Bio-flavonoids comprise a group of phenolic secondary plant metabolites that are widespread in nature. Major flavonoids that have well categorized structures and well defined structure function-relationships are: flavans, flavanones, flavones, flavonols, flavanols, flavanonols, cetechins, anthocyanidins and isoflavones. Bio-flavonoids are well-known for their multi-directional biological activities including anti-diabetic efficacy [29-32]. Numerous studies have been carried out to explore their potential role in the treatment of diabetes [27,28,33]. A good number of studies have already demonstrated the
hypoglycemic effects of flavonoids using different experimental models and treatments - the drug candidates have been shown to exert such beneficial effects against the disease manifestation, either through their capacity to avoid glucose
absorption or to improve glucose tolerance. It has also been demonstrated that flavonoids can act per se as insulin secretagogues or insulin mimetics,
probably by influencing the pleiotropic mechanisms, to attenuate the diabetic complications; besides, the drug candidates have been found to stimulate glucose uptake in peripheral tissues, and regulate the activity and/or expression of the rate-limiting enzymes involved in carbohydrate metabolism pathway. As a result, bio-flavonoids are now-a-days regarded as promising and significantly attractive natural substances to enrich the current therapy options against diabetes. This present section embodies the information on promising anti-diabetic efficacies of certain bio-flavonoids.

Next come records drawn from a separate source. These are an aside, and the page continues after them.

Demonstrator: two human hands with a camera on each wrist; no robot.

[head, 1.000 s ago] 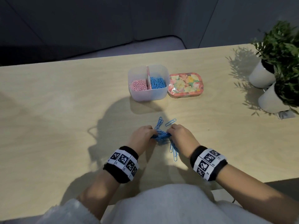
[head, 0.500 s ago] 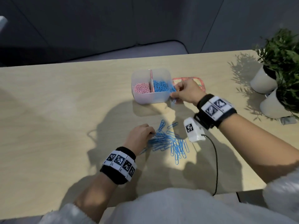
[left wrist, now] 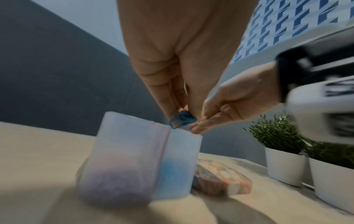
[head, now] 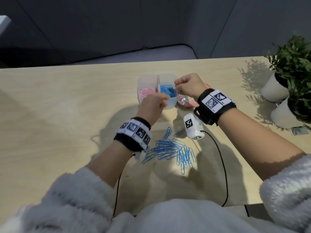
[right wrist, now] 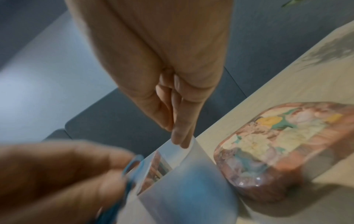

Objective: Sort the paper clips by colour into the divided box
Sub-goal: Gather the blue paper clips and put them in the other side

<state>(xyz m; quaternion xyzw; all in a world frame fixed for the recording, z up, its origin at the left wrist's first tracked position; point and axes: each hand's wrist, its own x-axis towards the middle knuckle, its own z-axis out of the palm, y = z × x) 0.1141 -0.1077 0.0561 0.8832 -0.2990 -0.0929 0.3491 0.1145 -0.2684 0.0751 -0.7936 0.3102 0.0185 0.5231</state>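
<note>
The translucent divided box (head: pixel 170 105) stands mid-table, with pink clips (head: pixel 146 92) in its left compartment and blue clips (head: pixel 168 92) in its right. My left hand (head: pixel 165 99) is at the box's front rim and pinches a small bunch of blue paper clips (left wrist: pixel 182 119) over the blue side. Beside it, my right hand (head: pixel 175 84) hovers over the right rim, fingertips (right wrist: pixel 181 141) pressed together with no clip showing. A loose pile of blue clips (head: pixel 173 148) lies on the table (head: pixel 67 115) nearer me, below both wrists.
The floral lid (right wrist: pixel 277 144) lies flat just right of the box, partly under my right wrist in the head view. Two white plant pots (head: pixel 274 89) (head: pixel 284 116) stand at the table's right edge. Wrist-camera cables trail toward my body.
My left hand has left the pile and come up to the box with blue clips. My right hand has shifted from the box's right rim to above the blue compartment.
</note>
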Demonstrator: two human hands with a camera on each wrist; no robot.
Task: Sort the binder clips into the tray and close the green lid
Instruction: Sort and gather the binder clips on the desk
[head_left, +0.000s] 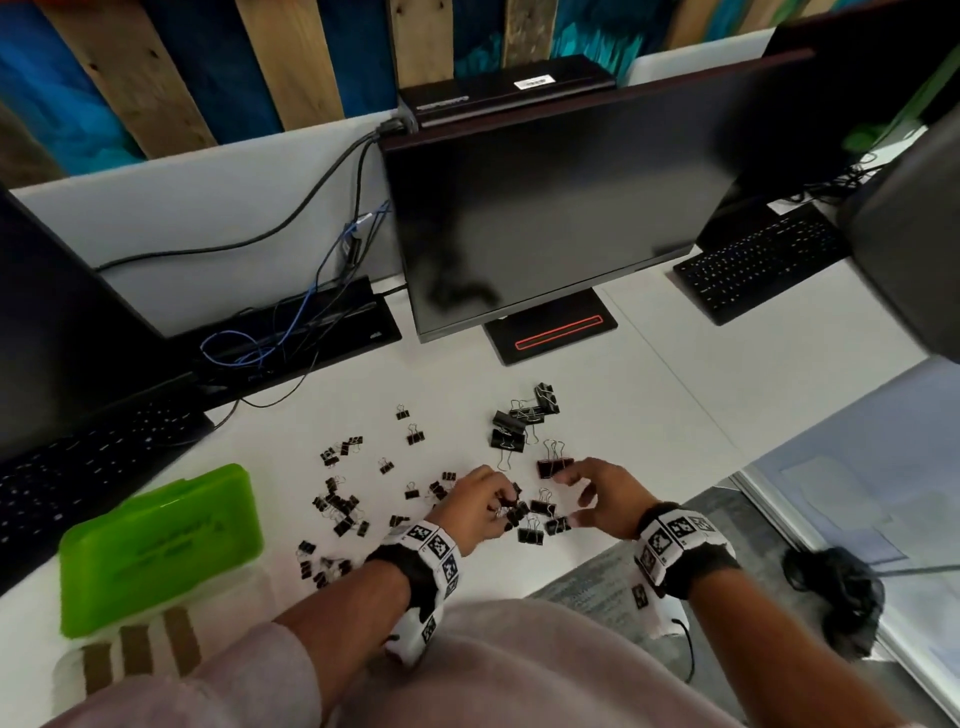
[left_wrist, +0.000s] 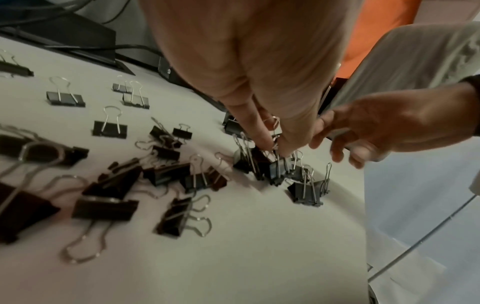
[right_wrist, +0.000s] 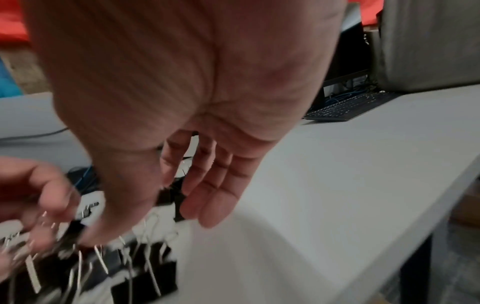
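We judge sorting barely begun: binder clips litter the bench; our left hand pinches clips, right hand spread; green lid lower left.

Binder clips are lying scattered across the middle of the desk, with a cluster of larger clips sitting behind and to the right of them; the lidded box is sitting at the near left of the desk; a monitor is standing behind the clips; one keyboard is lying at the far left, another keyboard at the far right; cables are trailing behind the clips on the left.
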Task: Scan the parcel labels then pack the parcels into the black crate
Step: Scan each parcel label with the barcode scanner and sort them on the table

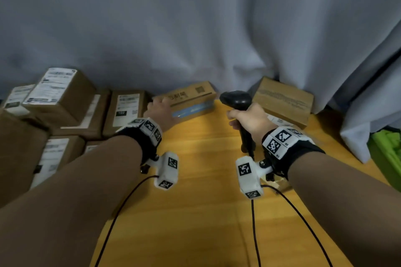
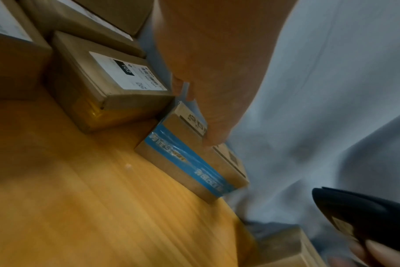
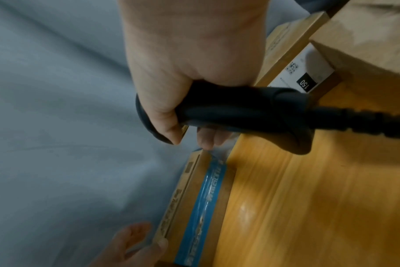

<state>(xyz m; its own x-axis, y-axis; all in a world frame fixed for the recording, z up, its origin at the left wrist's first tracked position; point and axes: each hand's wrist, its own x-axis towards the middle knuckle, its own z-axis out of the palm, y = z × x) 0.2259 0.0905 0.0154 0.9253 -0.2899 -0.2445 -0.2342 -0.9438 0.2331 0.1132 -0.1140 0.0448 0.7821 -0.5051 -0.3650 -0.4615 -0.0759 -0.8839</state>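
Blue-taped parcel [image 1: 191,102] lying flat, seemingly.

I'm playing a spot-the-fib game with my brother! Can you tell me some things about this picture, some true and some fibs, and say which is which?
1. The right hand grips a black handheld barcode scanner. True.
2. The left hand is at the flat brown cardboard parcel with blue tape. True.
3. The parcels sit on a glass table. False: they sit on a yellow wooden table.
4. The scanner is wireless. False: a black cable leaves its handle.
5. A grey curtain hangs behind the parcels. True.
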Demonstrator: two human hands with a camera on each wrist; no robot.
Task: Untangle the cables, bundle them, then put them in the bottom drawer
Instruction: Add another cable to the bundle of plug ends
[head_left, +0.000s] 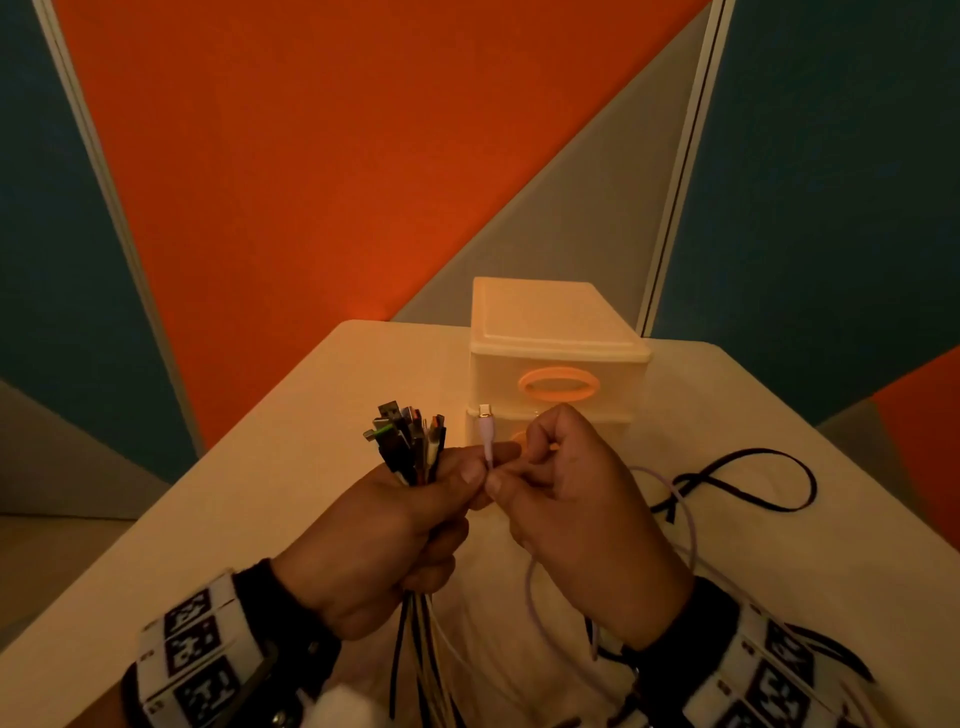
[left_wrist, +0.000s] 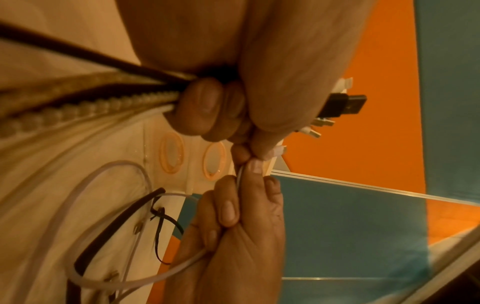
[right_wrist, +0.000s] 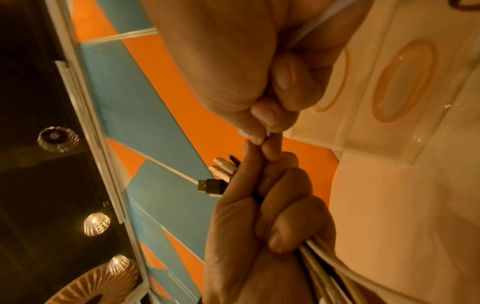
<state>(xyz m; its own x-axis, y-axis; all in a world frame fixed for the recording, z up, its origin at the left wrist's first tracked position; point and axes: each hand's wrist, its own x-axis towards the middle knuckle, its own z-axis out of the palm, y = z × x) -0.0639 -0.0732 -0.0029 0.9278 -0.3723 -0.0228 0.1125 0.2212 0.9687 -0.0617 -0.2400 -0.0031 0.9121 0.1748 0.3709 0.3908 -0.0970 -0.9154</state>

Choi et al. [34] demonstrated that intraperitoneal administration of prunin (naringenin 7-O-β-D-glucoside) produces a significant hypoglycemic effect in diabetic rats. Anti-hyperglycemic effects have also been demonstrated for various flavonoids including chrysin and its derivatives, silymarin, isoquercetrin and rutin [35-37]. Long-term studies carried out with rutin orally administered to diabetic rats showed that it decreased the plasma glucose levels by up to 60% when compared to the control group. However, oral administration of rutin to normal rats did not show any significant effect on fasting plasma glucose levels [38]. Chronic treatment with hesperidin and naringin was found to lower the blood glucose level of db/db mice compared with the control group [39].
Myrciacitrins I, II, III, IV and V (1-5) isolated from the dried leaves of Myrcia multiflora DC. (family: Myrtaceae) were reported to possess significant rat lens aldose reductase inhibitory activity [40], the IC50 values for the flavonoids 1-5 were determined as 3.2 x 10−6, 1.5 x 10−5, 4.6 x 10−5, 7.9 x 10−7, 1.6 x 10−5 and 1.3 x 10−5 M, respectively [40,41]. Hence, myrciacitrin IV (4) exhibited the most potent activity, although it had less activity than epalrestat, a commercially available synthetic aldose reductase inhibitor (IC50 = 7.2 x 10−8 M) [40].
Kawabata et al. [42] isolated five 6-hydroxy-flavonoids (6-10) from the methanol extract of Origanum majorana L. (family: Lamiaceae) leaves and studied their α-glucosidase enzyme inhibitory activity, three of these flavonoids: 6-hydroxyapigenin (scutellarein) (6), 6-hydroxyapigenin-7-O-β
-D-glucopyranoside (7), 6-hydroxyluteolin-7-O-β-D-glucopyranoside (8) are previously known [43-47], and the other two feruloylglucosides namely,
6-hydroxyapigenin-7-O-(6-O-feruloyl)-β-D-glucopyranoside (9) and 6-hydroxyluteolin-7-O-(6-O-feruloyl)-β-D-glucopyranoside (10) are novel compounds. All the isolates showed rat intestinal α-glucosidase inhibitory activity, at an equal concentration of 500 μM, the flavonoid candidates 6-10
inhibited the enzyme activity by 81%, 44%, 55%, 25% and 26%, respectively.
The respective IC50 values for 6-10 were determined as 12, >500, 300,
>500 and >500 μM. Another flavonoid, 6-hydroxyluteolin (11) [48], was also found to exhibit potent α-glucosidase inhibitory activity (92% inhibition at a concentration of 500 μM) with an IC50 value of 10 μM [42]. The same group [49] also evaluated 5,6,7-trihydroxyflavone (baicalein, 12), the flanonoid constituent of Scutellaria baicalensis, as an important inhibitor against rat intestinal α-glucosidase (IC50 = 32 μM).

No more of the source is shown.